(note: This excerpt is an abridged version, due to the extremely technical nature of the article. For the original, click here: PDF)
Proceedings of the National Academy of Sciences
Vol. 68, No. 1, pp. 147-151, January 1971
Further Studies of the Whitetop Cloud-Seeding Experiment
JEANNE L. LOVASICH, JERZY NEYMAN,
Elizabeth L. Scott, and Marcella A. Wells
The Whitetop cloud-seeding experiment was performed by Braham over five summers (1960-64).
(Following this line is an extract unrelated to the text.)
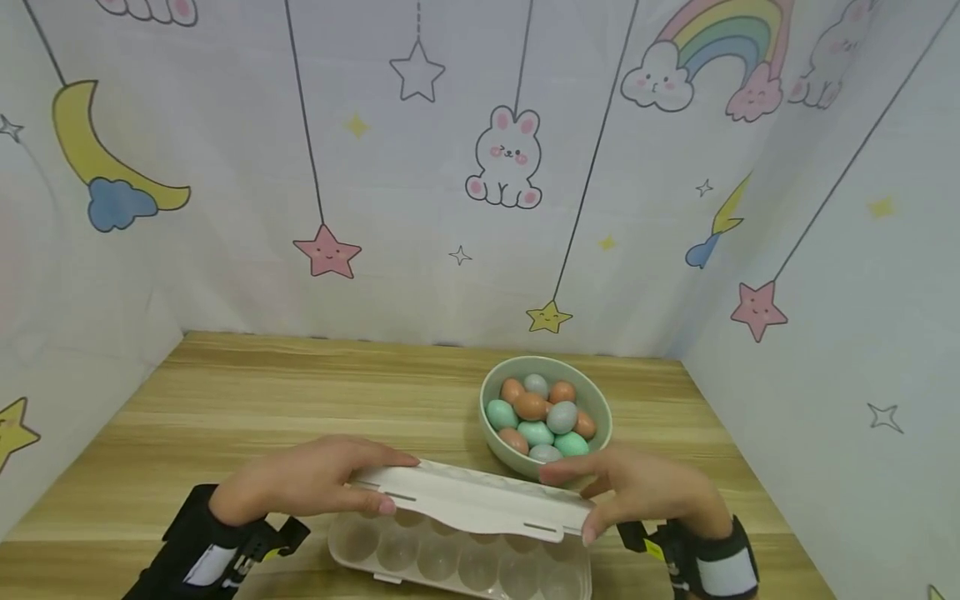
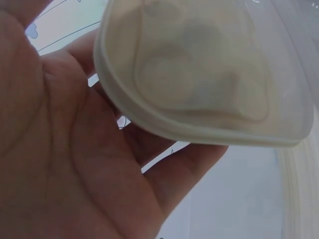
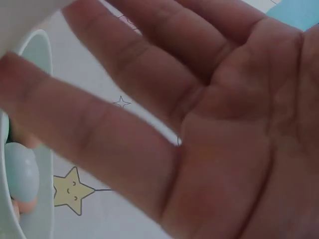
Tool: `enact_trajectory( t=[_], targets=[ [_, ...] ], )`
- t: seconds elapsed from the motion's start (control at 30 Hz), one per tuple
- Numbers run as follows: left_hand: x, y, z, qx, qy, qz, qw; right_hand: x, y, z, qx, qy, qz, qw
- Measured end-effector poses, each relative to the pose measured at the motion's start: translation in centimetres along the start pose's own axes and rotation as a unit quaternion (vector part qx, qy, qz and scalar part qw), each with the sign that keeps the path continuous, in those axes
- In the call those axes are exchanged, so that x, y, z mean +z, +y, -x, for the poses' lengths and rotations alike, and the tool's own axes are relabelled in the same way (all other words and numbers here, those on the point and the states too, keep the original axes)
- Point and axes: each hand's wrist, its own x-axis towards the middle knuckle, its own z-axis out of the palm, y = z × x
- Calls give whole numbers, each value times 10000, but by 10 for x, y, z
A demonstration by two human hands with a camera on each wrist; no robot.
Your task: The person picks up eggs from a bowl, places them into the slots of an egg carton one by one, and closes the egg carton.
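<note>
Egg carton (image 1: 457,575): sitting near the front of the wood-grain table (image 1: 300,400), its hinged lid (image 1: 480,504) standing partly raised over a row of moulded cups (image 1: 437,562). Bowl (image 1: 546,361) of brown, green and grey eggs (image 1: 531,407) is resting just behind.

Left hand (image 1: 315,477) is pinching the lid's left end, thumb at the front edge, fingers behind. Right hand (image 1: 647,492) is bracketing the right end, thumb on the front corner, forefinger reaching along the back; fingers spreading apart beyond it, pressure impossible to tell.

Handling, by judgement: thin translucent plastic, probably light, springy, rather slick; long span likely bowing if lifted from one end. Best hold: both ends of the front lip, clear of the slots. Eggs are looking smooth, perhaps fragile; real or imitation, cannot tell.

Writing: none showing legibly. White patches (image 1: 211,565) on the wristbands are appearing blank; wall cloth (image 1: 420,167) is carrying only cartoon prints.
</note>
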Motion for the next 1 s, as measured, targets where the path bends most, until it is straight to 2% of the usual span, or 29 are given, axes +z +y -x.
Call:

The target center was near West Plains, Mo.
The original evaluation showed that within the so-called "Missouri Plume" the average seeded precipitation "per fair hour" was about half that without seeding.
Several subsequent studies were concerned with amounts precipitated over 24 hr in a fixed area up to 180 miles from the target center and, separately, in 6 parts of that area.
It was found that in all six regions the average 24-hr precipitation on the 102 days with seeding was less than those on the 96 days without seeding.
For the entire area, the apparent loss of rain was 21%.
Although none of the apparent effects was found significant by customary standards, further studies appeared justified by the fact that if the 20% apparent loss of rain was actually caused by seeding, this would mean operational (contrasted with experimental) cloud seeding under similar conditions would result in a loss of about 8 million acre-feet of rainwater per summer or, possibly, about $80 million loss of revenue to the local economy.
In the next study, the 198 experimental days were stratified into two categories according to patterns of winds aloft, by three different methods.
One category was supposed to "conform," and the other not to conform, with Braham's rule of determining experimental days.
For "conforming" days, no significant effects of seeding were found.
On the other hand, the apparent effects of seeding on nonconforming days were negative in all the regions and were frequently significant or highly significant.
For the entire area studied, the effects were -39%, -36%, and -46% for the three systems of stratification, respectively.
Thus, there is little doubt that, among the 198 experimental days of the Whitetop Project, there is a category within which the seeded rainfall was roughly 40% less than that without seeding and that this difference could hardly be explained by chance variation.
If we assume that randomization was faultless, the differences must have been caused by seeding. However, specialists in meteorology appear divided on this point.